INSTRUCTIONS TO FOLLOW: The material below is to be copied exactly from the line with "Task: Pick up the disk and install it" up to and including the line with "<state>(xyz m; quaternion", with nothing else kept and no pictures.

MATERIAL SHOWN:
- - - -
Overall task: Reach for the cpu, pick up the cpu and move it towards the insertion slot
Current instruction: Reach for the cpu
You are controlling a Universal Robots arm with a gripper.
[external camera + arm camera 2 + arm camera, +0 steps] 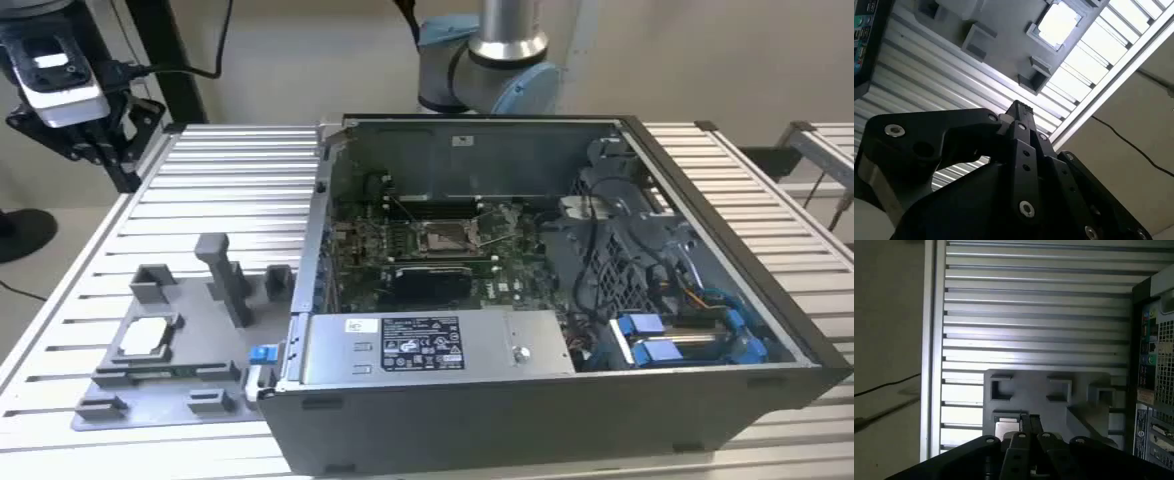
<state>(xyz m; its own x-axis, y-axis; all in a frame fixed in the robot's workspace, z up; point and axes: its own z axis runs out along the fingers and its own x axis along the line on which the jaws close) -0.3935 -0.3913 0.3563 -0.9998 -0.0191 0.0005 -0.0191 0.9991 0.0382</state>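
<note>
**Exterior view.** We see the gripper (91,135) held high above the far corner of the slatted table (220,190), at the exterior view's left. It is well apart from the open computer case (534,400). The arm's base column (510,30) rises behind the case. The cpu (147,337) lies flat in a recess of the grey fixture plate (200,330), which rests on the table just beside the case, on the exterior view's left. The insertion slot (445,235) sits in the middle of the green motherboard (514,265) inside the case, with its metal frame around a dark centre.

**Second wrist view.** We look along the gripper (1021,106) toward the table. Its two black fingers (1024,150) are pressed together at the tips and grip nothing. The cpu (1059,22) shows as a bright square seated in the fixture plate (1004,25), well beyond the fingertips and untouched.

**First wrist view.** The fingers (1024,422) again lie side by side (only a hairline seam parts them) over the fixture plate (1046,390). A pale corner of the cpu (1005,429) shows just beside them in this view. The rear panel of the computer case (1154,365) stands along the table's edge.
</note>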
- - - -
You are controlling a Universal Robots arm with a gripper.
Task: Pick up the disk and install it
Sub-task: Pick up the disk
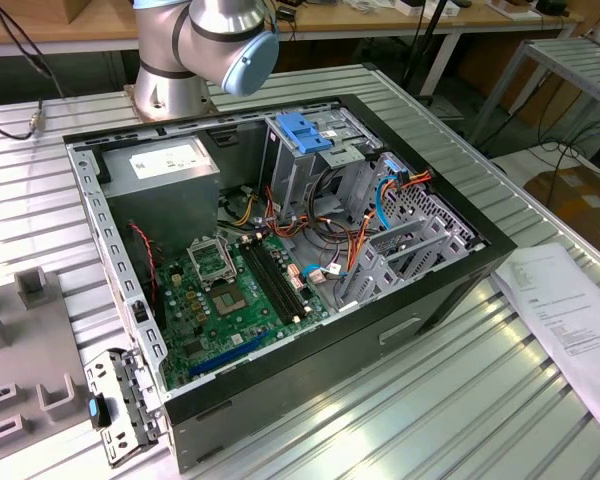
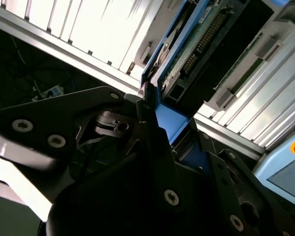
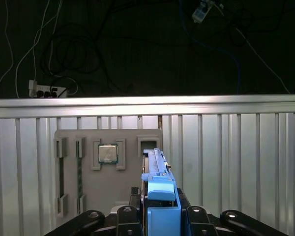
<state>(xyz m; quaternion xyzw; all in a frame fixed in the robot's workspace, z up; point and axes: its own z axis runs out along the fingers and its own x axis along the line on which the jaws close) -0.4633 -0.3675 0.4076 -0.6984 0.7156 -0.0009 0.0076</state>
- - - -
WRITTEN REPLY:
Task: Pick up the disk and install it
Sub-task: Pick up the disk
<state>(xyz m; quaternion xyzw; all in a frame fixed in the robot's workspace, z up; point and axes: its own z axis runs out along the fingers and its own x axis along the line on which the jaws close) -0.4633 -0.3675 0.4076 -0.6984 0.7156 -0.0009 0.0076</state>

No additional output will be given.